- _Exercise objective_:
Would you please restate the data exactly as it stands, apart from the pictures?

- _Listed records_:
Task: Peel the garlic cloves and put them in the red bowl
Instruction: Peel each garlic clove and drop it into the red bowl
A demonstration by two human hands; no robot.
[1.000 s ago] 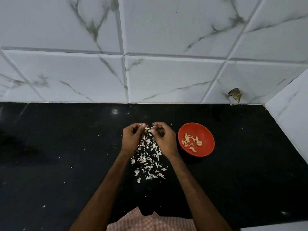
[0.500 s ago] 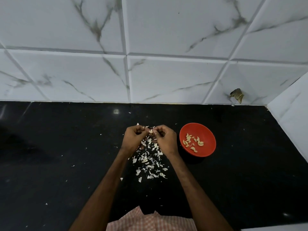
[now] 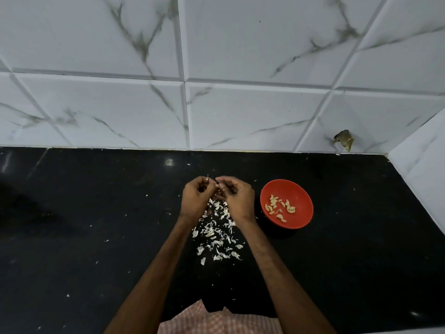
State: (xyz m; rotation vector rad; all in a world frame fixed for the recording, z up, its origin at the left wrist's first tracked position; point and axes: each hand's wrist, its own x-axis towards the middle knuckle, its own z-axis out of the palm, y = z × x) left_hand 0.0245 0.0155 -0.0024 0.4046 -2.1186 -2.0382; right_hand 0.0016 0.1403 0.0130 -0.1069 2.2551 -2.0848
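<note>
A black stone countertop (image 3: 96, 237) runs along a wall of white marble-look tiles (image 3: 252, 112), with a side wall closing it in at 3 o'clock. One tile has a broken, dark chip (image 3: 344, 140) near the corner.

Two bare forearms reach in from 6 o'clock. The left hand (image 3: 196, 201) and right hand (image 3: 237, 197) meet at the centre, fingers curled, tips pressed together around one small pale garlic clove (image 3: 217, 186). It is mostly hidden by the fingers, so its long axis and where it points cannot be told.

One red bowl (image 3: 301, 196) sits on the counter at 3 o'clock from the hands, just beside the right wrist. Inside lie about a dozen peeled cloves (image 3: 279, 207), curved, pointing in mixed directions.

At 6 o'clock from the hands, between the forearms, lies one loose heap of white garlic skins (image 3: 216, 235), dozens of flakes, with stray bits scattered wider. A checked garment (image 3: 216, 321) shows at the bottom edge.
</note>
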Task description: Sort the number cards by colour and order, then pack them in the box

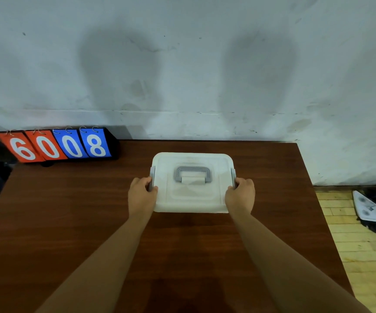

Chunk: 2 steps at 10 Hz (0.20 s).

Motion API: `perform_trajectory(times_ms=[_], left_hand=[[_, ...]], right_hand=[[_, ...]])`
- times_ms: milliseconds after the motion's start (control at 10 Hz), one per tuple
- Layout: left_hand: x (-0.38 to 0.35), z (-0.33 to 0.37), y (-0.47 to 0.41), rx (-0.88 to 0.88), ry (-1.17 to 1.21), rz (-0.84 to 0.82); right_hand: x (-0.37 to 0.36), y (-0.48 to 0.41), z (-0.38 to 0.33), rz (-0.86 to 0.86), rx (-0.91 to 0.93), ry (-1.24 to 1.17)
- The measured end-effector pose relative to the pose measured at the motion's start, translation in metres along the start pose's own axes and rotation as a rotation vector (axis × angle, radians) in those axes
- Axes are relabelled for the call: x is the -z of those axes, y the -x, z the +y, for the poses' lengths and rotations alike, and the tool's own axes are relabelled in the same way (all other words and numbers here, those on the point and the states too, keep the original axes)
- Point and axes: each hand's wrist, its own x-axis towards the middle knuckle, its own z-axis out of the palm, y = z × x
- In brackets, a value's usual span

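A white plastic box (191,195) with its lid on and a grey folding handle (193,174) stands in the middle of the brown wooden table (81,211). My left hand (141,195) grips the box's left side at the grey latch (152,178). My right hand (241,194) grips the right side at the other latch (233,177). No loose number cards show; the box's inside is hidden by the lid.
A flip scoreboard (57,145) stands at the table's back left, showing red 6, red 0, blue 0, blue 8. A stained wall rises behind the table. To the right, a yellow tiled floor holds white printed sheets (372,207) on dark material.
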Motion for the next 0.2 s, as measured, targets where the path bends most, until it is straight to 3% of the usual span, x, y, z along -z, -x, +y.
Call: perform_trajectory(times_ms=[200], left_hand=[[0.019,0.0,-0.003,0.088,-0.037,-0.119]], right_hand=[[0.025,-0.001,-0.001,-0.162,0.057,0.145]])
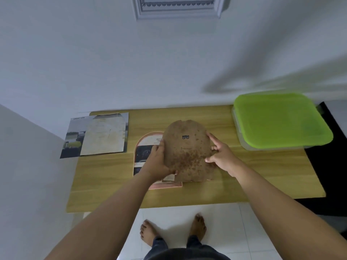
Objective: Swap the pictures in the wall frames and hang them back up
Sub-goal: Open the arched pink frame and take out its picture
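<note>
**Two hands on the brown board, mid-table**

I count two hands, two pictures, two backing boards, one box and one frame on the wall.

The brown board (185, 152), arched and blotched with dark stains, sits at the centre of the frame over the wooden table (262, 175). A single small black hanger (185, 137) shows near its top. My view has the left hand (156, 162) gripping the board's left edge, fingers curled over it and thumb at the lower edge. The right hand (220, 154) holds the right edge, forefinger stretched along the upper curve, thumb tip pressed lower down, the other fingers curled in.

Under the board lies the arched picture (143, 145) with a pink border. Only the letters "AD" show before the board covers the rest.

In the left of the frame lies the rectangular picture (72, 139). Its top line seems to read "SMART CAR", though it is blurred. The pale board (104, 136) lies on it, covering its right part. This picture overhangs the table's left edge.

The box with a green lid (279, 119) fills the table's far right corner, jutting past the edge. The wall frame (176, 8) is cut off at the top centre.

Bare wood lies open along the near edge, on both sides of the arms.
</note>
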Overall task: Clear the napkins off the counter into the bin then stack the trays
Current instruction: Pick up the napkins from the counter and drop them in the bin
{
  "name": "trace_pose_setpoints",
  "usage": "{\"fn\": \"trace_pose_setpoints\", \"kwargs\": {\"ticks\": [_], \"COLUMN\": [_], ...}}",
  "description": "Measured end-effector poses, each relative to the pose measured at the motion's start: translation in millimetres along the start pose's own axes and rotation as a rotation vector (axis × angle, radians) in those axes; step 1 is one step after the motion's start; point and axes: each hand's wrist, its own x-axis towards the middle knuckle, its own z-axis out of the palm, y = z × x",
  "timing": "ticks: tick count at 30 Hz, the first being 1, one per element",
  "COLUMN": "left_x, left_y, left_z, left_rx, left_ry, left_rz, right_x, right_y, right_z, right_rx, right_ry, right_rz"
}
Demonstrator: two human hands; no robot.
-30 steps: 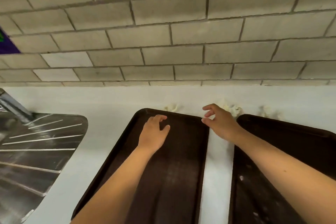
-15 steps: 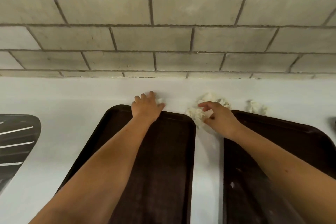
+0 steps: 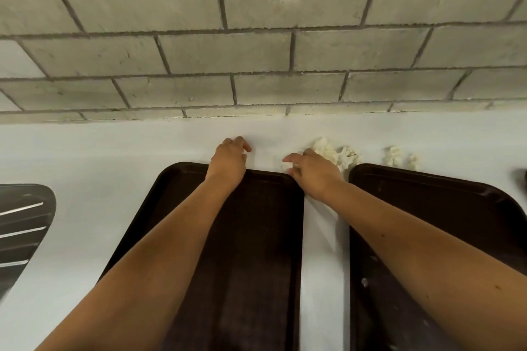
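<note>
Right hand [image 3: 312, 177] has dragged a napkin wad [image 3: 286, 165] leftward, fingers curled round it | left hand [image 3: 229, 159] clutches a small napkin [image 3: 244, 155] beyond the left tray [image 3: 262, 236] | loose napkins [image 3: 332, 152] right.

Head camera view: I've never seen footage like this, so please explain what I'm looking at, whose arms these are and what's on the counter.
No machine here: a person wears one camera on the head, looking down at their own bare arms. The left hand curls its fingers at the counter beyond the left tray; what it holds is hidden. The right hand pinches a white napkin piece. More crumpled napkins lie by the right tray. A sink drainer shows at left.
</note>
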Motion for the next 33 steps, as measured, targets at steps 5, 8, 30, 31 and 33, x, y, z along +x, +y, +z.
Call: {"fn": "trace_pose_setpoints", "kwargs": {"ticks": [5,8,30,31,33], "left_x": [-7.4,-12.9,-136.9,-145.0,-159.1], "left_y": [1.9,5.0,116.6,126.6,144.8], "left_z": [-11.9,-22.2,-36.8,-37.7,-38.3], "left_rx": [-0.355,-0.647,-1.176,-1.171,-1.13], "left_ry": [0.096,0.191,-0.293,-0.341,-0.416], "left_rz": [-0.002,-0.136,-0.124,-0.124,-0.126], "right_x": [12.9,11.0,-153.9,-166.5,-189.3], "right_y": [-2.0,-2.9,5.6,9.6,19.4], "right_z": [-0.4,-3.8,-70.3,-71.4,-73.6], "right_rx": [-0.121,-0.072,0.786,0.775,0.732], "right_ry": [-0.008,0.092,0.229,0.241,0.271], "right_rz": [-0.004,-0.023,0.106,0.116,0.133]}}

- _Solution to the problem_:
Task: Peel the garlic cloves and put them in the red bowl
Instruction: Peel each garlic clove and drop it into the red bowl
A demonstration by two human hands; no robot.
[1.000 s ago] 
[0.500 s ago] 
[now] 
State: (xyz m; rotation vector rad; all in a world frame fixed for the recording, z up, its origin at the left wrist's first tracked position; point and axes: each hand's wrist, its own x-axis towards the middle knuckle, its own z-axis out of the palm, y = z × x) left_hand 0.0245 0.0155 -0.0024 0.4046 -2.1186 -2.0382; right_hand 0.0016 0.1403 0.0130 -0.1069 2.2551 -2.0848
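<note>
A black stone countertop (image 3: 96, 237) runs along a wall of white marble-look tiles (image 3: 252, 112), with a side wall closing it in at 3 o'clock. One tile has a broken, dark chip (image 3: 344, 140) near the corner.

Two bare forearms reach in from 6 o'clock. The left hand (image 3: 196, 201) and right hand (image 3: 237, 197) meet at the centre, fingers curled, tips pressed together around one small pale garlic clove (image 3: 217, 186). It is mostly hidden by the fingers, so its long axis and where it points cannot be told.

One red bowl (image 3: 301, 196) sits on the counter at 3 o'clock from the hands, just beside the right wrist. Inside lie about a dozen peeled cloves (image 3: 279, 207), curved, pointing in mixed directions.

At 6 o'clock from the hands, between the forearms, lies one loose heap of white garlic skins (image 3: 216, 235), dozens of flakes, with stray bits scattered wider. A checked garment (image 3: 216, 321) shows at the bottom edge.
</note>
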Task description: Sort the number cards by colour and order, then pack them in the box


Chunk: 2 steps at 10 Hz (0.20 s).

Motion API: `perform_trajectory(times_ms=[_], left_hand=[[_, ...]], right_hand=[[_, ...]])`
- times_ms: milliseconds after the motion's start (control at 10 Hz), one per tuple
- Layout: left_hand: x (-0.38 to 0.35), z (-0.33 to 0.37), y (-0.47 to 0.41), rx (-0.88 to 0.88), ry (-1.17 to 1.21), rz (-0.84 to 0.82); right_hand: x (-0.37 to 0.36), y (-0.48 to 0.41), z (-0.38 to 0.33), rz (-0.86 to 0.86), rx (-0.91 to 0.93), ry (-1.24 to 1.17)
- The measured end-effector pose relative to the pose measured at the motion's start, translation in metres along the start pose's own axes and rotation as a rotation vector (axis × angle, radians) in those axes
- Axes are relabelled for the call: x is the -z of those axes, y the -x, z the +y, for the poses' lengths and rotations alike, and the tool's own axes are relabelled in the same way (all other words and numbers here, those on the point and the states too, keep the original axes)
- Point and axes: each hand's wrist, its own x-axis towards the middle knuckle, its own z-axis out of the palm, y = z × x
- In brackets, a value's usual span

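A white plastic box (191,195) with its lid on and a grey folding handle (193,174) stands in the middle of the brown wooden table (81,211). My left hand (141,195) grips the box's left side at the grey latch (152,178). My right hand (241,194) grips the right side at the other latch (233,177). No loose number cards show; the box's inside is hidden by the lid.
A flip scoreboard (57,145) stands at the table's back left, showing red 6, red 0, blue 0, blue 8. A stained wall rises behind the table. To the right, a yellow tiled floor holds white printed sheets (372,207) on dark material.
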Motion for the next 0.2 s, as measured, targets where the path bends most, until it is straight to 3% of the usual span, x, y, z along -z, -x, +y.
Call: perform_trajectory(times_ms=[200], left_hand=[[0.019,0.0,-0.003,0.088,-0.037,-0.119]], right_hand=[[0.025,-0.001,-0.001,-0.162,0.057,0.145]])
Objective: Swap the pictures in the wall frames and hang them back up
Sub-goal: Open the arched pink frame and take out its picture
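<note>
**Two hands on the brown board, mid-table**

I count two hands, two pictures, two backing boards, one box and one frame on the wall.

The brown board (185, 152), arched and blotched with dark stains, sits at the centre of the frame over the wooden table (262, 175). A single small black hanger (185, 137) shows near its top. My view has the left hand (156, 162) gripping the board's left edge, fingers curled over it and thumb at the lower edge. The right hand (220, 154) holds the right edge, forefinger stretched along the upper curve, thumb tip pressed lower down, the other fingers curled in.

Under the board lies the arched picture (143, 145) with a pink border. Only the letters "AD" show before the board covers the rest.

In the left of the frame lies the rectangular picture (72, 139). Its top line seems to read "SMART CAR", though it is blurred. The pale board (104, 136) lies on it, covering its right part. This picture overhangs the table's left edge.

The box with a green lid (279, 119) fills the table's far right corner, jutting past the edge. The wall frame (176, 8) is cut off at the top centre.

Bare wood lies open along the near edge, on both sides of the arms.
</note>
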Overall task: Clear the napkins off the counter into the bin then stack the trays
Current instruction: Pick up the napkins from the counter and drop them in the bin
{
  "name": "trace_pose_setpoints",
  "usage": "{\"fn\": \"trace_pose_setpoints\", \"kwargs\": {\"ticks\": [_], \"COLUMN\": [_], ...}}",
  "description": "Measured end-effector poses, each relative to the pose measured at the motion's start: translation in millimetres along the start pose's own axes and rotation as a rotation vector (axis × angle, radians) in those axes; step 1 is one step after the motion's start; point and axes: each hand's wrist, its own x-axis towards the middle knuckle, its own z-axis out of the palm, y = z × x",
  "timing": "ticks: tick count at 30 Hz, the first being 1, one per element",
  "COLUMN": "left_x, left_y, left_z, left_rx, left_ry, left_rz, right_x, right_y, right_z, right_rx, right_ry, right_rz"
}
Demonstrator: two human hands; no robot.
-30 steps: 
-15 steps: 
+0 steps: 
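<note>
Right hand [image 3: 312, 177] has dragged a napkin wad [image 3: 286, 165] leftward, fingers curled round it | left hand [image 3: 229, 159] clutches a small napkin [image 3: 244, 155] beyond the left tray [image 3: 262, 236] | loose napkins [image 3: 332, 152] right.

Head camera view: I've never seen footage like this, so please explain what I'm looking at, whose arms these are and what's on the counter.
No machine here: a person wears one camera on the head, looking down at their own bare arms. The left hand curls its fingers at the counter beyond the left tray; what it holds is hidden. The right hand pinches a white napkin piece. More crumpled napkins lie by the right tray. A sink drainer shows at left.
</note>
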Motion for the next 33 steps, as measured, targets at steps 5, 8, 30, 31 and 33, x, y, z along +x, +y, +z.
Call: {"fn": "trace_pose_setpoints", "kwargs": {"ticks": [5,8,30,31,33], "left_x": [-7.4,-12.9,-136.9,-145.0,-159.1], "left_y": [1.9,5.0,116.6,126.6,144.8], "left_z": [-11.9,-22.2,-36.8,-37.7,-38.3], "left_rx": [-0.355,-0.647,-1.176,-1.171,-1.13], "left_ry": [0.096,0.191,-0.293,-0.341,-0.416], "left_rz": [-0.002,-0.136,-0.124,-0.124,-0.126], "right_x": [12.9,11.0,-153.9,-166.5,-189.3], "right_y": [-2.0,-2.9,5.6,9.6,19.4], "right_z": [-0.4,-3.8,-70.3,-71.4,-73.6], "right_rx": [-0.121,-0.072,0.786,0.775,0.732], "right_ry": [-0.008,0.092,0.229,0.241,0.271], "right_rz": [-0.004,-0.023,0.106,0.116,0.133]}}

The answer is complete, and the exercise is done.